=== Data to use ===
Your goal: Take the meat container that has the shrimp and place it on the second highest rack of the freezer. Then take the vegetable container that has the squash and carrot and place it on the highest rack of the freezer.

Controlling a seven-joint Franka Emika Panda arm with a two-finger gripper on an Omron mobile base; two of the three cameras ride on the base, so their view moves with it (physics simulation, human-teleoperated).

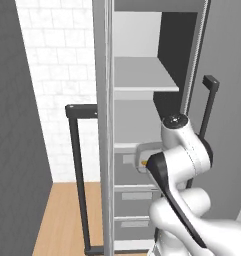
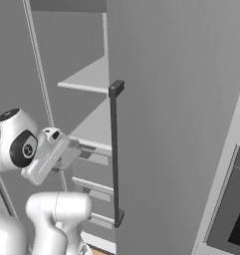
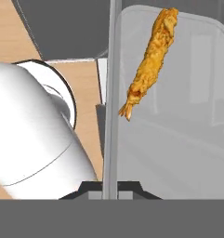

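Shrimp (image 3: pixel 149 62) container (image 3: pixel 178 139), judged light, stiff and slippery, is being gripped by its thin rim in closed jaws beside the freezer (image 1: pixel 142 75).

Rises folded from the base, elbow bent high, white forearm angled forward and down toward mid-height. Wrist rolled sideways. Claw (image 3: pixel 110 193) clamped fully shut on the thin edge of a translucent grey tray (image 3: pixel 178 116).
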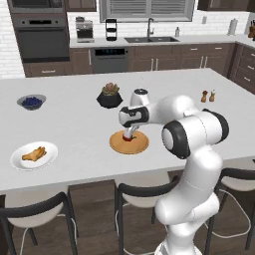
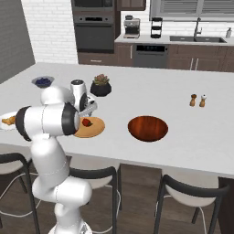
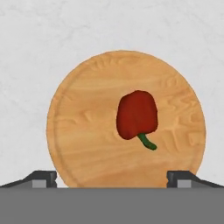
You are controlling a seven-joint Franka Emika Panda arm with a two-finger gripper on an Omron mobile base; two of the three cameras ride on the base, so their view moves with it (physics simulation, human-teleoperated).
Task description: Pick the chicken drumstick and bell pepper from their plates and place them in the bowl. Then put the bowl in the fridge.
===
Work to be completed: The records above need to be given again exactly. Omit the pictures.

Result:
Your goal: Take the meat container that has the shrimp and place it on the second highest rack of the freezer. Then take the vegetable container that has the squash and carrot and place it on the highest rack of the freezer.

Controlling a seven-joint Franka Emika Panda arm with a two-finger gripper on an Omron mobile base; two of the three cameras ride on the base, so their view moves with it (physics simulation, human-teleoperated).


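Shrimp (image 3: pixel 149 62) container (image 3: pixel 178 139), judged light, stiff and slippery, is being gripped by its thin rim in closed jaws beside the freezer (image 1: pixel 142 75).

Rises folded from the base, elbow bent high, white forearm angled forward and down toward mid-height. Wrist rolled sideways. Claw (image 3: pixel 110 193) clamped fully shut on the thin edge of a translucent grey tray (image 3: pixel 178 116).
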You are controlling a seven-joint Franka Emika Panda arm with a two-finger gripper on an Omron mobile base; two of the three cameras ride on the base, so their view moves with it (physics simulation, human-teleoperated).
Task description: Pick the chicken drumstick and bell pepper from their plates and place them in the bowl. Then put the bowl in the fridge.

No further response is needed.